WORK INSTRUCTION: Your answer should consist of the lines in the data below that contain "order".

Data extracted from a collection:
-=-=-=-=-
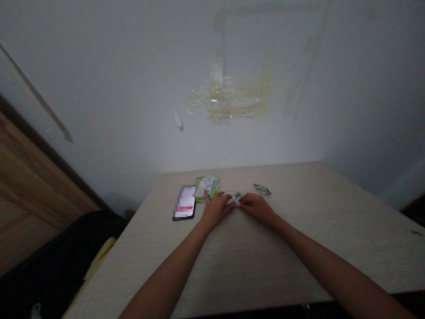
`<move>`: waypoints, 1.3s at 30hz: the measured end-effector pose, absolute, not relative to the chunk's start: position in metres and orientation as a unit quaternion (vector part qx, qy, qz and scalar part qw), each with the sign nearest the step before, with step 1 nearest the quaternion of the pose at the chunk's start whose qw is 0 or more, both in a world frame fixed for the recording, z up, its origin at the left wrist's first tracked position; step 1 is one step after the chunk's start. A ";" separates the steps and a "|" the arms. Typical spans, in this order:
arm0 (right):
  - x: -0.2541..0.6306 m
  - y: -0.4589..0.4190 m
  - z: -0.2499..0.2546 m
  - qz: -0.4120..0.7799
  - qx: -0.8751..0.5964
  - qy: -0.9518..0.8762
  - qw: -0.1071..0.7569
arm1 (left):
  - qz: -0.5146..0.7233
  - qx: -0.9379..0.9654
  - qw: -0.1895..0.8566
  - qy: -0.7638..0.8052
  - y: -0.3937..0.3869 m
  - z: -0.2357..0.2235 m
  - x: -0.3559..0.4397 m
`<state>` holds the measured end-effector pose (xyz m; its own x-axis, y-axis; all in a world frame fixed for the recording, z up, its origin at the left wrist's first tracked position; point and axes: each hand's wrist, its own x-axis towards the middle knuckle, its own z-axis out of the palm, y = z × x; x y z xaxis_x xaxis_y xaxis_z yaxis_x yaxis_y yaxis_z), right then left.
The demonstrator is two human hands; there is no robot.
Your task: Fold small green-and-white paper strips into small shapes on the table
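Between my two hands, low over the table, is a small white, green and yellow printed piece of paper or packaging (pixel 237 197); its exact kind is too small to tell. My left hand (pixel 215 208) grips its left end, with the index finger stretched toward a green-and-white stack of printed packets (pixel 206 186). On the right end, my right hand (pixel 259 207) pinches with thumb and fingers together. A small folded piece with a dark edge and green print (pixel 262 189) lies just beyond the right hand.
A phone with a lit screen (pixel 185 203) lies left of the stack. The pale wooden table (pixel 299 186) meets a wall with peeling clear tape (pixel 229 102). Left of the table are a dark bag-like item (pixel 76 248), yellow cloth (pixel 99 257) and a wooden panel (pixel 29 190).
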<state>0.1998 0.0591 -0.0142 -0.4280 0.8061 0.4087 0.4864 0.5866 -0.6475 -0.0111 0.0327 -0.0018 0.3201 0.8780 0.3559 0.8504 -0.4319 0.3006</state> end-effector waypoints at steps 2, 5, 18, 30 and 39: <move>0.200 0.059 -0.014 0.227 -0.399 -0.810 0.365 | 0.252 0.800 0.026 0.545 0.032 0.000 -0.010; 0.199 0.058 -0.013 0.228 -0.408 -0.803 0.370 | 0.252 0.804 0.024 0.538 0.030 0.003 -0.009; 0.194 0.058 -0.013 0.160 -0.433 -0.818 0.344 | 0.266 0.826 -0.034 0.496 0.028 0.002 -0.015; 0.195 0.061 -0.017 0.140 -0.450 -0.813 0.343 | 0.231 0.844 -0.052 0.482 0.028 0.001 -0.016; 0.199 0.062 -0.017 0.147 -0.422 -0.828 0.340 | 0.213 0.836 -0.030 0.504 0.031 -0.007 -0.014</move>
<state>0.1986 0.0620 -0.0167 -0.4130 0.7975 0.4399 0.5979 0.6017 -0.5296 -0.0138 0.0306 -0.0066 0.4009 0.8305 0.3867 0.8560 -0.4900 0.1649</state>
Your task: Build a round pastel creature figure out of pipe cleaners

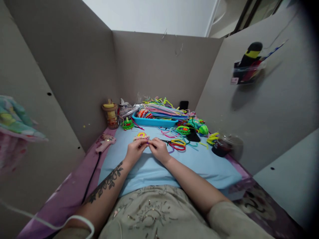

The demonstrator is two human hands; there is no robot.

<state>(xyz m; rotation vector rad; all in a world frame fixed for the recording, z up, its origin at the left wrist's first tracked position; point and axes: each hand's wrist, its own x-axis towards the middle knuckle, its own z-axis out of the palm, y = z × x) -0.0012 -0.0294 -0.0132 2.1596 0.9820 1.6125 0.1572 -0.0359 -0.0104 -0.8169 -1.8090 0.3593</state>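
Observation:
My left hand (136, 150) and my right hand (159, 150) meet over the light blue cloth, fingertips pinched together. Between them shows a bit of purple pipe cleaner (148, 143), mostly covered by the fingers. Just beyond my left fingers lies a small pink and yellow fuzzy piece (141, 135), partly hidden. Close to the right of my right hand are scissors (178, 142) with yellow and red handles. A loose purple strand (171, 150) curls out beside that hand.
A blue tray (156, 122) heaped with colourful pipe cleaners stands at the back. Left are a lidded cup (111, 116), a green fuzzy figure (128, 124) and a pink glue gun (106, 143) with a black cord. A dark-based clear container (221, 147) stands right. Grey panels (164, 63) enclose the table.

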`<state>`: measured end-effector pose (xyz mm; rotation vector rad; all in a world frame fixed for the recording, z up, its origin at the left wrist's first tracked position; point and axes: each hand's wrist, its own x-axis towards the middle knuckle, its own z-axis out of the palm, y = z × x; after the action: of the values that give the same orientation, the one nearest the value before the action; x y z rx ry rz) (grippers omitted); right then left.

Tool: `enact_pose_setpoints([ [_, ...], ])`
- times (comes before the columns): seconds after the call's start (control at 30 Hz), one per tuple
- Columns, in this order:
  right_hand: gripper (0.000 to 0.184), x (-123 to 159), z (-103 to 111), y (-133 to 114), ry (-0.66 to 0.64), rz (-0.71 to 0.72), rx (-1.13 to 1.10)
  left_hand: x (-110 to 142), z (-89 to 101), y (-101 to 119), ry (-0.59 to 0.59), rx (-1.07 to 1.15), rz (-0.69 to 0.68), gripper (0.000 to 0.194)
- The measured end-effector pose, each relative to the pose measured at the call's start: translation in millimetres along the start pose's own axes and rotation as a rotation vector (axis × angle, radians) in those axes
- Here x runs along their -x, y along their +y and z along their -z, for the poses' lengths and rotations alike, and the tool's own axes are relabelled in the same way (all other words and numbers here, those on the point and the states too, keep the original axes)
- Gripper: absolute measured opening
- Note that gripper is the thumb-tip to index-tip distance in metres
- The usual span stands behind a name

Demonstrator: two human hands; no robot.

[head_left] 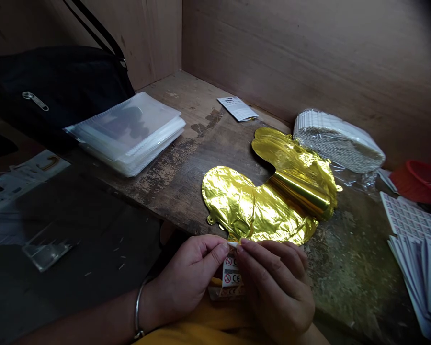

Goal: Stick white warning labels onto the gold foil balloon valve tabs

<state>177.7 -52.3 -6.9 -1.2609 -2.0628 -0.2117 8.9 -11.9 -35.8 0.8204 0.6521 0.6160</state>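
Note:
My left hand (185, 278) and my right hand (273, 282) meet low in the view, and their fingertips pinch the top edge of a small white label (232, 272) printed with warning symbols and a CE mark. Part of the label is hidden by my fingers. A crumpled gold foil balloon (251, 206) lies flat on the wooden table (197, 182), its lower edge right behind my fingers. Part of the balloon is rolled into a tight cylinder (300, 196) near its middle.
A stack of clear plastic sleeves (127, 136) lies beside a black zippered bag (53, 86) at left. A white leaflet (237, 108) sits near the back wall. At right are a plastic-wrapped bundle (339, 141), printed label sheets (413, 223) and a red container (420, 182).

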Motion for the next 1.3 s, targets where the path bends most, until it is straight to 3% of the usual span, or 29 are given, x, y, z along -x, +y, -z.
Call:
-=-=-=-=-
RESULT OF THE TASK:
`<move>`: waypoints, 1.3s at 30hz: the measured end-effector pose, absolute, not relative to the chunk's start: position in metres and orientation as a unit quaternion (vector part qx, qy, qz and scalar part qw), each with the sign nearest the step before, with step 1 nearest the quaternion of the pose at the chunk's start whose qw is 0 or more, both in a world frame fixed for the recording, z up, its origin at the left wrist's first tracked position; step 1 is one step after the chunk's start. A ";" separates the steps and a "|" the arms. Typical spans, in this order:
- Columns, in this order:

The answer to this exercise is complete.